* What you have to do: Work out how many lines below contain the word "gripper". Only the number is wanted.

◆ ◆ ◆ ◆ ◆

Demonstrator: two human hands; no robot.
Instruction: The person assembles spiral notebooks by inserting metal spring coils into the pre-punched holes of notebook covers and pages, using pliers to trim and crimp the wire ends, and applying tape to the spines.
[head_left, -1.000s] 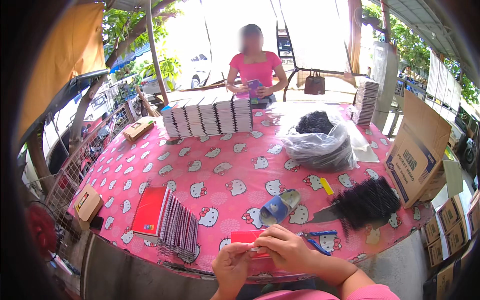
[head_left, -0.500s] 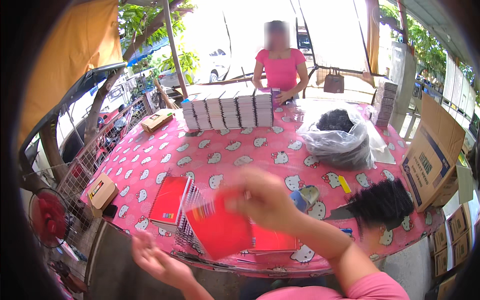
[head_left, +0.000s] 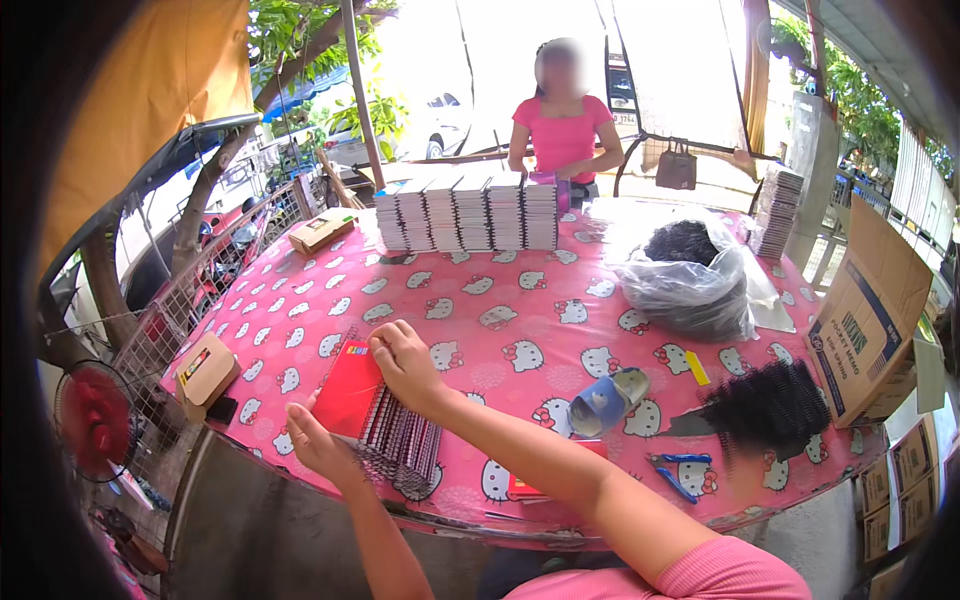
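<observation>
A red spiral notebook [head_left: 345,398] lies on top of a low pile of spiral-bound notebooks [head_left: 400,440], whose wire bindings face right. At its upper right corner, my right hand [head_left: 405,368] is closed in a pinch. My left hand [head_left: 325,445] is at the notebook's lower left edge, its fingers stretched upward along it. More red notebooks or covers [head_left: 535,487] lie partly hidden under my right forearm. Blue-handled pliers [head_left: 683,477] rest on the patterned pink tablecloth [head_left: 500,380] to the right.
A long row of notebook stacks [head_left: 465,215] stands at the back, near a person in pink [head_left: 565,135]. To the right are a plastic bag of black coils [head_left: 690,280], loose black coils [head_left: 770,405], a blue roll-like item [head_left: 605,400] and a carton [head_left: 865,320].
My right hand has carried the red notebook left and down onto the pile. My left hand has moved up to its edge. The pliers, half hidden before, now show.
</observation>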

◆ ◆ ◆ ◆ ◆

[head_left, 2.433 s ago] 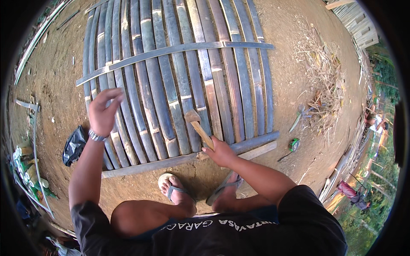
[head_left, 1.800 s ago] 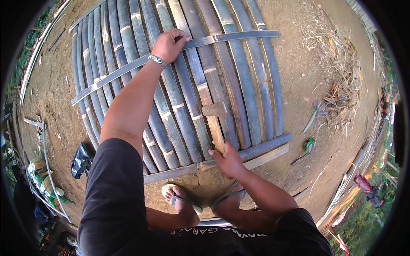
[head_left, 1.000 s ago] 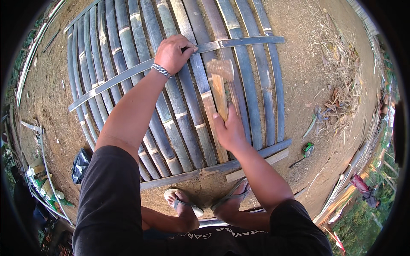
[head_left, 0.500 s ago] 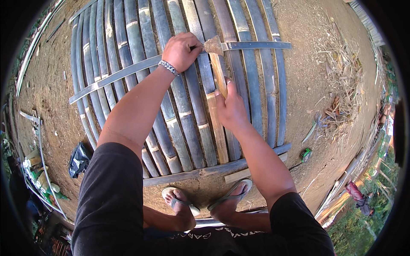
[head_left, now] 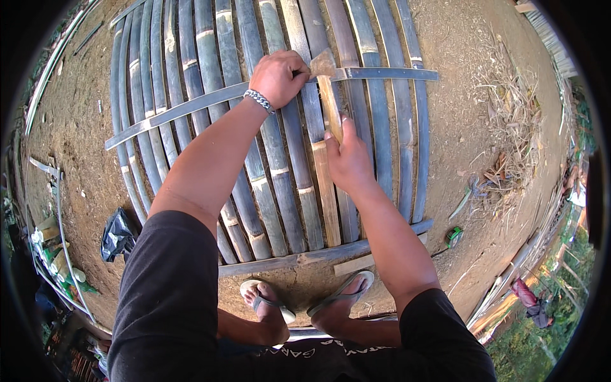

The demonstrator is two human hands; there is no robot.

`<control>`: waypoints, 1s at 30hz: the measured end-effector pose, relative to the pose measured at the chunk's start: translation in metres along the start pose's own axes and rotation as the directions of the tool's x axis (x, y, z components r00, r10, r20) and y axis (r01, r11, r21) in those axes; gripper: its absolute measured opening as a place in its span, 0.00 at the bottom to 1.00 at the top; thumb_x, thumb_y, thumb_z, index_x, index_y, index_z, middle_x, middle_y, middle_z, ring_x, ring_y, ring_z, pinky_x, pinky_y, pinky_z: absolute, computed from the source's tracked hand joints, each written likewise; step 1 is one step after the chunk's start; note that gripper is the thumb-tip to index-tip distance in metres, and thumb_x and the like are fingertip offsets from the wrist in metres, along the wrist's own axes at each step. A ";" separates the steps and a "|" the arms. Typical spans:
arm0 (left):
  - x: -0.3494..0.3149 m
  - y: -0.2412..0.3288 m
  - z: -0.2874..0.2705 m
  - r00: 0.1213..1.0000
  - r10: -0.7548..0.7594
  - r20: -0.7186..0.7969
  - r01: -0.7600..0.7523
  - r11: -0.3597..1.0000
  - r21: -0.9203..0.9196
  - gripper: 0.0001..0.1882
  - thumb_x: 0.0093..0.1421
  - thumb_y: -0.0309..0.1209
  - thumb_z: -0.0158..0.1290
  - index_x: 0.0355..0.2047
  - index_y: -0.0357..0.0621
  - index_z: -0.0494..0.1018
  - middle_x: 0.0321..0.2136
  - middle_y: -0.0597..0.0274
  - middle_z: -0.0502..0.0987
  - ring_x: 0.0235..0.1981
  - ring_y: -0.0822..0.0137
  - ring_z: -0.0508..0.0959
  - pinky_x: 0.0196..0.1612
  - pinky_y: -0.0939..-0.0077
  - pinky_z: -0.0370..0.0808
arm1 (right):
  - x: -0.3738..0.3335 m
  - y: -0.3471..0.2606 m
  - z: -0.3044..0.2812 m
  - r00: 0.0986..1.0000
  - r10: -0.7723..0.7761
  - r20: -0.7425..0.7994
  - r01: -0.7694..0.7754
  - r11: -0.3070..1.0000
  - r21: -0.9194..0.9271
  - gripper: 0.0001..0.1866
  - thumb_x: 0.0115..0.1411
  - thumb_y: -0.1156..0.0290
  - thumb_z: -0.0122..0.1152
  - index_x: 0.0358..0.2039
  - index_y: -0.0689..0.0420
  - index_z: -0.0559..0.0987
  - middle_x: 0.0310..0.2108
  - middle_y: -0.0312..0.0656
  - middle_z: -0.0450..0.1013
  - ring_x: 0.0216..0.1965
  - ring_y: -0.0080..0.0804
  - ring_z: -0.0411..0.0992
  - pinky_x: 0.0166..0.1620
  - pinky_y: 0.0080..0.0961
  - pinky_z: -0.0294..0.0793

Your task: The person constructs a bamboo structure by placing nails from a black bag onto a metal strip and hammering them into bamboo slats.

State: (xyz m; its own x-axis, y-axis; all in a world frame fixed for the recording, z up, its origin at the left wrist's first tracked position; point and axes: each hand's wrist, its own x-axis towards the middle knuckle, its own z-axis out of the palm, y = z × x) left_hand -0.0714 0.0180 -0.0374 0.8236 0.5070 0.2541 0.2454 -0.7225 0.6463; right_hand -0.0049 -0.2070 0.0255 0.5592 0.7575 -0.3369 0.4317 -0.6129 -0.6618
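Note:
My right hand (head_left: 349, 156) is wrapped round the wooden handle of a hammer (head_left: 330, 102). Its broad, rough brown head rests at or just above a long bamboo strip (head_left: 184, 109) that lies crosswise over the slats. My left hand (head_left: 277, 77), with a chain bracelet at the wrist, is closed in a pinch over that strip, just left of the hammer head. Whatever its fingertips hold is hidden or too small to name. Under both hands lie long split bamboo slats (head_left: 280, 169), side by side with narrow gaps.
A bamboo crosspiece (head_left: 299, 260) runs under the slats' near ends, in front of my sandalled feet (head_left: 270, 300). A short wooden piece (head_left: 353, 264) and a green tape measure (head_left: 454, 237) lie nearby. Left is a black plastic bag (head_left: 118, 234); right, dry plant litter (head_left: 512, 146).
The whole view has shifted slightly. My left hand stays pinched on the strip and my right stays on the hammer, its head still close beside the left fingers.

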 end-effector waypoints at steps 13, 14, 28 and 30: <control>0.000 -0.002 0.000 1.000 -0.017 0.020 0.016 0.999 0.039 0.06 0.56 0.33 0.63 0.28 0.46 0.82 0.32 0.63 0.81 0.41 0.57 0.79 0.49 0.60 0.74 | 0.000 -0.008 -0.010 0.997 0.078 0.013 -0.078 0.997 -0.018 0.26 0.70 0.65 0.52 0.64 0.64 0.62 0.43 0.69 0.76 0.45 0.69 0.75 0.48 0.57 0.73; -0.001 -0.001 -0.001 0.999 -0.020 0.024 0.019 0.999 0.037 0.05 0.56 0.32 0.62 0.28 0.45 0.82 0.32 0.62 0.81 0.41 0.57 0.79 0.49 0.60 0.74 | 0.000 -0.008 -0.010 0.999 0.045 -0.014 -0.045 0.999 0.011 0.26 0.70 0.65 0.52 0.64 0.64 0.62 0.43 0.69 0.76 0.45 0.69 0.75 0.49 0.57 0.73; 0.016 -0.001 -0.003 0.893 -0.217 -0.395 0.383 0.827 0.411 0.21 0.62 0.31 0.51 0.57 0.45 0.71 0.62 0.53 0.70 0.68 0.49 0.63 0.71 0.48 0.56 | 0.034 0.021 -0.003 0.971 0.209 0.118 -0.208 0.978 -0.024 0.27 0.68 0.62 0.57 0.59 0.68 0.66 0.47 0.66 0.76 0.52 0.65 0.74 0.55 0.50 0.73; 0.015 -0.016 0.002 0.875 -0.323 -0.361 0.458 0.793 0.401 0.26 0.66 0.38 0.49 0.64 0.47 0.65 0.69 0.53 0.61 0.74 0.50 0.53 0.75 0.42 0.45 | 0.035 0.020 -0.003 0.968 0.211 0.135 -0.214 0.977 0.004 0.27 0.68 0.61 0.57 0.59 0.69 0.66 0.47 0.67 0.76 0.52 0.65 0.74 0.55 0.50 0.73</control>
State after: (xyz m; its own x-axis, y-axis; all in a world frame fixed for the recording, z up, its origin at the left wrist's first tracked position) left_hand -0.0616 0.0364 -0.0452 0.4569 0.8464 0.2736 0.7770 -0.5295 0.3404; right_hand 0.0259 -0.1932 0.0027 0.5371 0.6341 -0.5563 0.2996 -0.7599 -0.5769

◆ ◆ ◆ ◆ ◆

* Output below: 3